We do not know the origin of these signals but there are three main possible explanations: they could be (1) emissions from Ross 128 similar to Type II solar flares, (2) emissions from another object in the field of view of Ross 128, or just (3) burst from a high orbit satellite since low orbit satellites are quick to move out of the field of view. The signals are probably too dim for other radio telescopes in the world and FAST is currently under calibration.

Each of the possible explanations has their own problems. For example, Type II solar flares occur at much lower frequencies and the dispersion suggests a much farther source or a dense electron field (e.g. the stellar atmosphere?). Also, there are so many nearby objects in the field of view of Ross 128 and we have never seen satellites emit bursts like that, which were common in our other star observations. In case you are wondering, the recurrent aliens hypothesis is at the bottom of many other better explanations.

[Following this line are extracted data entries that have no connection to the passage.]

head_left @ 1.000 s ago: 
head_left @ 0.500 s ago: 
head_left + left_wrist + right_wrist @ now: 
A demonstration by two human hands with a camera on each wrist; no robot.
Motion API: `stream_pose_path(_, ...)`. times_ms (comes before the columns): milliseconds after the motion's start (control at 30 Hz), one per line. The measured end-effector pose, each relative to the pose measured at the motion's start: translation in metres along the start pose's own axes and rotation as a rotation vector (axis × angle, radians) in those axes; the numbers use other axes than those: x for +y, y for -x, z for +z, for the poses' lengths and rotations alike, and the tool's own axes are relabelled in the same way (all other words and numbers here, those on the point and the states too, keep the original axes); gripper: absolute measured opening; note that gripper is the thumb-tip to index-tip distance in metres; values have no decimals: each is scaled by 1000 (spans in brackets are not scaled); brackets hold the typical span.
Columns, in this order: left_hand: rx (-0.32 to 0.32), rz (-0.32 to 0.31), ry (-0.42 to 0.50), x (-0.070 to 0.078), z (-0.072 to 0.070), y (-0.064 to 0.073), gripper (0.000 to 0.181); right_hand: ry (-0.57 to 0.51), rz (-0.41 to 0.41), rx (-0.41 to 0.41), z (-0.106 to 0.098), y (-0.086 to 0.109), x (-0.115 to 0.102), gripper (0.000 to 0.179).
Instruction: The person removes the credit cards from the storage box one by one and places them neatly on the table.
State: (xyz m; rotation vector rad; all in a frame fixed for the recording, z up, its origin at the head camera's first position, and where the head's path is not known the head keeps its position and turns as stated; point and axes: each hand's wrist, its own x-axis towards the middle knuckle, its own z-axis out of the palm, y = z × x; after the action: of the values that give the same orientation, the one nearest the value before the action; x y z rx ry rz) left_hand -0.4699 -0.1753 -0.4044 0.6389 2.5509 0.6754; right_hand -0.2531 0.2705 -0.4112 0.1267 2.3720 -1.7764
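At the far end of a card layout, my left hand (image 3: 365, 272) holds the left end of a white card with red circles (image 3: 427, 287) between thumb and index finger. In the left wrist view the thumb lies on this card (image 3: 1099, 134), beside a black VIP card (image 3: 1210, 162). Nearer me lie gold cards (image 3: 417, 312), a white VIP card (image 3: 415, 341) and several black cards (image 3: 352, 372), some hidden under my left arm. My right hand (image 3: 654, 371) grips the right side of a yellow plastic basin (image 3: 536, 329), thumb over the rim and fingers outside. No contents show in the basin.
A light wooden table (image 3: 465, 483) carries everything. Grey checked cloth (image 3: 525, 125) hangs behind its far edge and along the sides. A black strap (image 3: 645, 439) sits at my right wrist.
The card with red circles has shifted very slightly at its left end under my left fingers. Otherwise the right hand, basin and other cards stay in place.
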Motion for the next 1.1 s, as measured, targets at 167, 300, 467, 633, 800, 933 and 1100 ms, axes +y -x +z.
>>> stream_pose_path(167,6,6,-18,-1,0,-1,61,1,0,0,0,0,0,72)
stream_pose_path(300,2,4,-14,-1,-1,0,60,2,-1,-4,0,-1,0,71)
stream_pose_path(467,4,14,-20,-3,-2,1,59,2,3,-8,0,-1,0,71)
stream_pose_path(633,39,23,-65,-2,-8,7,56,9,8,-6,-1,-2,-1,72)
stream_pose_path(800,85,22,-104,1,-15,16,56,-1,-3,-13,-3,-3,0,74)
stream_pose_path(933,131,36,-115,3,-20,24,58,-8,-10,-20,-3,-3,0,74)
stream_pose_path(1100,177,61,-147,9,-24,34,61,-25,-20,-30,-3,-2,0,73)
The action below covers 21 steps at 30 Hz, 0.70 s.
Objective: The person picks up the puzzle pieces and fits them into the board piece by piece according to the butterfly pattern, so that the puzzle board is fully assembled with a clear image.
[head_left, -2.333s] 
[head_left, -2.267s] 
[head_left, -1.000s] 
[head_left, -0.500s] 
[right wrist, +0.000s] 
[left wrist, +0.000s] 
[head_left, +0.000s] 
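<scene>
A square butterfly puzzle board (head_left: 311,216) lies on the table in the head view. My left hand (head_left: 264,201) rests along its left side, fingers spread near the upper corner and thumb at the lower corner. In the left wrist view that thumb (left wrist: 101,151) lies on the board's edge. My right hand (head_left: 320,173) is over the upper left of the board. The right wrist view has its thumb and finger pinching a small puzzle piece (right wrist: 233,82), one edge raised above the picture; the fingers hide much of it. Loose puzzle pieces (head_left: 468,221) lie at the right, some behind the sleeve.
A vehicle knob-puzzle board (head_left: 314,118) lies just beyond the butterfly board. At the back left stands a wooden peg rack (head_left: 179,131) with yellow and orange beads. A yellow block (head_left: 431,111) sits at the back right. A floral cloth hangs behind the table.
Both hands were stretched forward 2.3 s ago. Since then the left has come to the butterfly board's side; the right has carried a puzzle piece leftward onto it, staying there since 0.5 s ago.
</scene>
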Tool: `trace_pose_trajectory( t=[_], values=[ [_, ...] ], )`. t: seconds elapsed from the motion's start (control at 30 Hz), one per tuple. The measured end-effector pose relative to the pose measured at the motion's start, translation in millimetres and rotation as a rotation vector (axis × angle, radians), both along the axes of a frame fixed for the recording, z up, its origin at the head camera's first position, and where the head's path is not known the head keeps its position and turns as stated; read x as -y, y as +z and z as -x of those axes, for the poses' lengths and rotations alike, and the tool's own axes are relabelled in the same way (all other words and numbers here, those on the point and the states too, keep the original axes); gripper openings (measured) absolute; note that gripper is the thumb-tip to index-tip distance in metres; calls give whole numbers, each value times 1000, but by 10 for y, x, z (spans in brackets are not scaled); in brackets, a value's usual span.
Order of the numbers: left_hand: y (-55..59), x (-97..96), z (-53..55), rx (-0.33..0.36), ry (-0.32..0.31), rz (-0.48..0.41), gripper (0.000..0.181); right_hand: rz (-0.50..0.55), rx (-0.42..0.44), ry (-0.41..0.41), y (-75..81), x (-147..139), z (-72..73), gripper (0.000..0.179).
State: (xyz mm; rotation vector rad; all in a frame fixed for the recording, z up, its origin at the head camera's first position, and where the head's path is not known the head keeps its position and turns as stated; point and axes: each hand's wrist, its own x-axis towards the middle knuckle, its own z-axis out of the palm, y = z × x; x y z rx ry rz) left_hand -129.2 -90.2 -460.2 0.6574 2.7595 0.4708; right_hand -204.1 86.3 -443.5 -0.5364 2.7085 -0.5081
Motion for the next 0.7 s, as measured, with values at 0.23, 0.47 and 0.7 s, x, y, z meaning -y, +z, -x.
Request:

Therefore, we have a mystery here and the three main explanations are as good as any at this moment. Fortunately, we obtained more time to observe Ross 128 next Sunday, July 16, and we might clarify soon the nature of its radio emissions, but there are no guarantees.

We will also observe Barnard’s Star that day to collaborate with the Red Dots project. Results from our observations will be presented later that week.

I have a Piña Colada ready to celebrate if the signals result to be astronomical in nature.

Good luck, Abel and Arecibo! We’ll be watching for any possible results.

Here’s an image (looks like an artist’s concept, or maybe part of a game?) of Ross 128, and a little info about it, from Our Stellar Neighborhood.

Bottom line: Astronomers at Arecibo Observatory observed a peculiar radio signal from the nearby star Ross 128. They aren’t saying “aliens,” but the natural explanations have weaknesses. They’ll be observing the star again on Sunday, July 16, 2017.